Chào các bạn! Vì nhiều lý do từ nay Truyen2U chính thức đổi tên là Truyen247.Pro. Mong các bạn tiếp tục ủng hộ truy cập tên miền mới này nhé! Mãi yêu... ♥

To twój brat!

Amanda


-Co..co takiego? Możesz... powtórzyć? - zapytał cichym głosem.

Pierwszy raz widziałam go w takim stanie. Wyglądał teraz tak bezbronnie, że zaczęłam mieć wątpliwości. Może powinnam go bardziej przygotować do tej rozmowy.  Jest moim mężem, a ja nie mogę cieszyć się tym. Moje serce krzyczy, aby go pocieszyć i wtulić się w jego ramiona. Jednak rozum powtarza, że nie mogę zapomnieć tego co powiedział. Skrzywdził mnie bez skrupułów w najgorszy sposób. Miłość którą widzę teraz w jego oczach, być może nie wystarczy. Nasze małżeństwo skończy się za 3 miesiące, ale Brandon ma szansę stworzyć więź z Thomasem. Przez ten czas zrobię wszystko, aby pokochał brata i miał kogoś bliskiego.

-Masz brata. - oznajmiłam pewnym głosem. Obserwowałam jego reakcję, ale siedział bez ruchu i tylko mi się przyglądał. -Brandon? Dobrze się czujesz?

-Nie wiem.
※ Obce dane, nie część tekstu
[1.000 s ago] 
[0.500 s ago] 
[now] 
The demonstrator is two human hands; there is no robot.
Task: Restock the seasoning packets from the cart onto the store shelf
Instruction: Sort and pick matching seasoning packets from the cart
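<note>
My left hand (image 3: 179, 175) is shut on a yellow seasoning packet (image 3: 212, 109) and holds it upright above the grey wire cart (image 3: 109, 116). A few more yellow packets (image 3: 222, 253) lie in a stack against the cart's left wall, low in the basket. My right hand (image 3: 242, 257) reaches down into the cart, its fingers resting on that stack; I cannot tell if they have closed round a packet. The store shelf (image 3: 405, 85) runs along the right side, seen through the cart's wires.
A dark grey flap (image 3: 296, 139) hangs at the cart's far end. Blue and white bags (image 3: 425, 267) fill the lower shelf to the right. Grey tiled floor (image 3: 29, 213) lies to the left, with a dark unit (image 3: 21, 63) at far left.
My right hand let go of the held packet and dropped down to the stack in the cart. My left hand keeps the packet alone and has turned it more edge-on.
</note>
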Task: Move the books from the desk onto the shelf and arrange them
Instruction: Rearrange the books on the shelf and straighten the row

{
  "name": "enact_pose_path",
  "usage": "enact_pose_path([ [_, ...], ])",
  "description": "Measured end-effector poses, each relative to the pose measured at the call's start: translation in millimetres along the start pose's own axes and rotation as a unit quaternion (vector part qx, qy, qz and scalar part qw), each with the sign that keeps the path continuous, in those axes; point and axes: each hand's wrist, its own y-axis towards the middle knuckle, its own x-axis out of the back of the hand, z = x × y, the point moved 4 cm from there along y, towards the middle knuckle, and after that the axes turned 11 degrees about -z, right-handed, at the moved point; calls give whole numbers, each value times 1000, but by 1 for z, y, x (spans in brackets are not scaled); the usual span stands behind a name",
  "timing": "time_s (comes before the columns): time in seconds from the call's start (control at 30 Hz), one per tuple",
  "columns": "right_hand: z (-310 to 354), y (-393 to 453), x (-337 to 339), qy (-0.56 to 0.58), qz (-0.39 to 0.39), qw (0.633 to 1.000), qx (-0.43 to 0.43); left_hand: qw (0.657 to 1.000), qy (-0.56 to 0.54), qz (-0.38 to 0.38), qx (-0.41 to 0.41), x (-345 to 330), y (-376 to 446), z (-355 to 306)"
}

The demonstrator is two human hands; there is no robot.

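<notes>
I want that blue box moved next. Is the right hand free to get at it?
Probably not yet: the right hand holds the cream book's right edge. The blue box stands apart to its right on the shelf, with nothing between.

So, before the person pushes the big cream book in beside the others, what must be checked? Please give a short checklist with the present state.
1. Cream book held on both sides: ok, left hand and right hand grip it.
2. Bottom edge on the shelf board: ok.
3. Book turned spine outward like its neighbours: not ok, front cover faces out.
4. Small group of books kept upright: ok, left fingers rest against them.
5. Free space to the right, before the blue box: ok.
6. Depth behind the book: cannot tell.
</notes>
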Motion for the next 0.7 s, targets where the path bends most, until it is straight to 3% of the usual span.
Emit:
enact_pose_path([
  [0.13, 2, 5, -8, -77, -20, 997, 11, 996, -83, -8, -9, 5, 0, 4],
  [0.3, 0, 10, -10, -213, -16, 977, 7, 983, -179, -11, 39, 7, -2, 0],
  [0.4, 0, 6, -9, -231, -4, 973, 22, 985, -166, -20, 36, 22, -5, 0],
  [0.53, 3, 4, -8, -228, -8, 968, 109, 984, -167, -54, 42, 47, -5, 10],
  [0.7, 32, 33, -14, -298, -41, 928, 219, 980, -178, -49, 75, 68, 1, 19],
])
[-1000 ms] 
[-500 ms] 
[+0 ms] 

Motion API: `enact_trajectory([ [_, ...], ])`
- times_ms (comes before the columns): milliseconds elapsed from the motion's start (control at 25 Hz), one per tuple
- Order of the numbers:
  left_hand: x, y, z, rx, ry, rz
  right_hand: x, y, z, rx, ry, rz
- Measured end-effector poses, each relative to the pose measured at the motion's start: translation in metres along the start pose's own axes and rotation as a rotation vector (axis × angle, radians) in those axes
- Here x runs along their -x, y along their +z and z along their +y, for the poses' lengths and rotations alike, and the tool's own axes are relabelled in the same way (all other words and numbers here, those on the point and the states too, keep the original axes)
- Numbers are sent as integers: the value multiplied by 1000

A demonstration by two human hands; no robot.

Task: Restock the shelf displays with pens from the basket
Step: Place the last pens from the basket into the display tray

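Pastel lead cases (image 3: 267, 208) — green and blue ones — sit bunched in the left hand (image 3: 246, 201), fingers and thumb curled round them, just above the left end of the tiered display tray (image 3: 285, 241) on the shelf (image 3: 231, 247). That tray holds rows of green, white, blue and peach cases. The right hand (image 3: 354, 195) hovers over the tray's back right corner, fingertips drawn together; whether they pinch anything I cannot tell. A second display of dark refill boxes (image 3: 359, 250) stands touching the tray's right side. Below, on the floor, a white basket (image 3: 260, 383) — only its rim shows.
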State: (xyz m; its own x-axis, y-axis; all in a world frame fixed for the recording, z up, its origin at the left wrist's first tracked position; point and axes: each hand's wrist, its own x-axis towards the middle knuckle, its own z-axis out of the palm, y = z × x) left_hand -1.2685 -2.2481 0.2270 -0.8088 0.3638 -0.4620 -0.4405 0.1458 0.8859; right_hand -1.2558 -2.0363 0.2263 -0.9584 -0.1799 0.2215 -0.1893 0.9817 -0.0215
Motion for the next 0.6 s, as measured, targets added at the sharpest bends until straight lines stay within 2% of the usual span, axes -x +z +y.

To dla mnie zbyt dużo. - podniósł się z podłogi i znowu szarpnął za klamkę. -Możesz je otworzyć?

-Chcesz wyjść? Teraz? - czułam się zdezorientowana jego reakcją. Sądziłam, że zapyta mnie o brata. Będzie zadała milion pytań, a on chce po prostu wyjść.
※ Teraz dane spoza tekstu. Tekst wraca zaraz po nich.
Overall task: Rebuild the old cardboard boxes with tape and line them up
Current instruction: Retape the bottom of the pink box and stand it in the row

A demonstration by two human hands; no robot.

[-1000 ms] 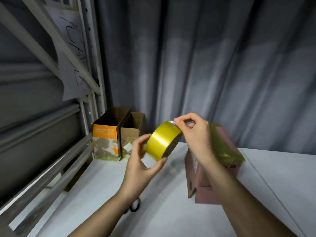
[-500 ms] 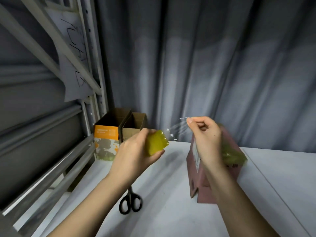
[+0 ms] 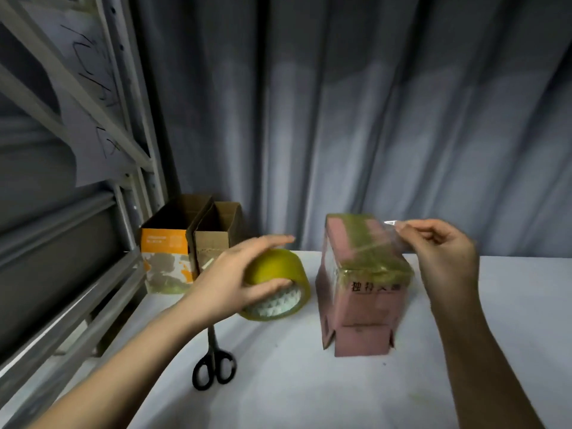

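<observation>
Gripping tape roll (image 3: 280,270), left hand (image 3: 229,283) hides scissors (image 3: 213,363) (right hand (image 3: 442,258) pinches strip (image 3: 390,223)).

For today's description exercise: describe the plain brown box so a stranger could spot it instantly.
Start at the metal shelving on the left. Two open boxes stand beside it at the table's back. The plain brown box is the right one; its neighbour, the orange box, carries printing.

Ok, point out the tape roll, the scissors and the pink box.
tape roll (image 3: 278,264), head view, yellow outer band.
scissors (image 3: 213,370), head view, black handle loops.
pink box (image 3: 368,305), head view, printed front face.
</observation>
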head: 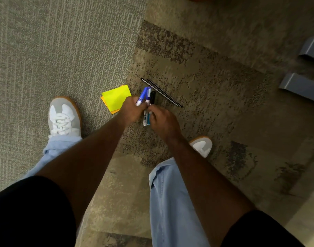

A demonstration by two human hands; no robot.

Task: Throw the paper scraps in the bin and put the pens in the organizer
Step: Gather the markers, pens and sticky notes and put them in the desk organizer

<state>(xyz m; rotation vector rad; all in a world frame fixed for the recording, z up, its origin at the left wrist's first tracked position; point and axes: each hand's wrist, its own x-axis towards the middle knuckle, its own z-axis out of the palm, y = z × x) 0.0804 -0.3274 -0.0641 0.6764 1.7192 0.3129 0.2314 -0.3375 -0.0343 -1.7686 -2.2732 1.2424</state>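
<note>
I look down at a carpeted floor. My left hand [132, 109] is closed around a bundle of marker pens [146, 97] with blue, purple and black caps that stick out past the fingers. My right hand [161, 120] meets the same bundle from the right, its fingers on the white barrels [146, 118] at the lower end. Just beyond the markers, two thin black pens [161, 92] lie side by side on the carpet. A yellow paper square [116, 98] lies on an orange one, left of my left hand. No bin or organizer is in view.
My two white shoes [64, 118] [201, 146] and light blue trouser legs stand on either side of the hands. Two grey metal furniture feet [302, 85] sit at the right edge. The carpet is patterned in grey and brown.
</note>
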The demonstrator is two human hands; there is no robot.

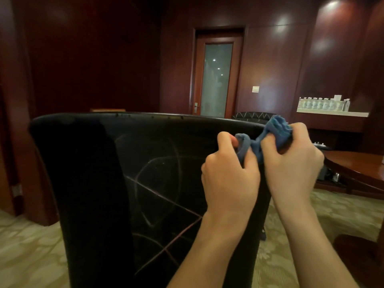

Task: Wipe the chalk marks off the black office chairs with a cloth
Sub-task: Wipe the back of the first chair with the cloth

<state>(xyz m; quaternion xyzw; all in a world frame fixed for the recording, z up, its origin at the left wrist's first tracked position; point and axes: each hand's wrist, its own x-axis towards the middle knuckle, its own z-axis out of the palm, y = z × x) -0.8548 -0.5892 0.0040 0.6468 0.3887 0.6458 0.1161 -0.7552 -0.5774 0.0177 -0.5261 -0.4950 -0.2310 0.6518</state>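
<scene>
The back of a black office chair (pixel 99 183) fills the lower middle of the view. Pale chalk marks (pixel 162 192), curves and crossing straight lines, cover its right half. A blue cloth (pixel 276 129) is bunched up in front of the chair's upper right corner. My left hand (pixel 230 175) grips the cloth's left end with curled fingers. My right hand (pixel 293 163) grips its right end, with a tuft sticking out above the fingers. A second black chair (pixel 251 117) with white zigzag chalk lines shows just behind the first one's top edge.
A dark wooden table (pixel 357 167) stands at the right. A shelf (pixel 332 113) with a row of water bottles runs along the far right wall. A glass-panelled door (pixel 216 80) is straight ahead. Patterned carpet (pixel 31 246) covers the floor.
</scene>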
-Amanda proszę Cię. Muszę pobyć sam i wszystko poukładać. - odpowiedział nawet na mnie nie patrząc. Nie wiem czemu, ale wiedziałam że nie mogę mu na to pozwolić.

-Nigdzie nie pójdziesz. Jak sam stwierdziłeś jesteś moim mężem i spędzisz tą noc razem za mną.- powiedziałam, a on spojrzał na mnie zaskoczony. Po chwili przetarł ręką twarz i wziął głęboki oddech, jakby próbował się uspokoić.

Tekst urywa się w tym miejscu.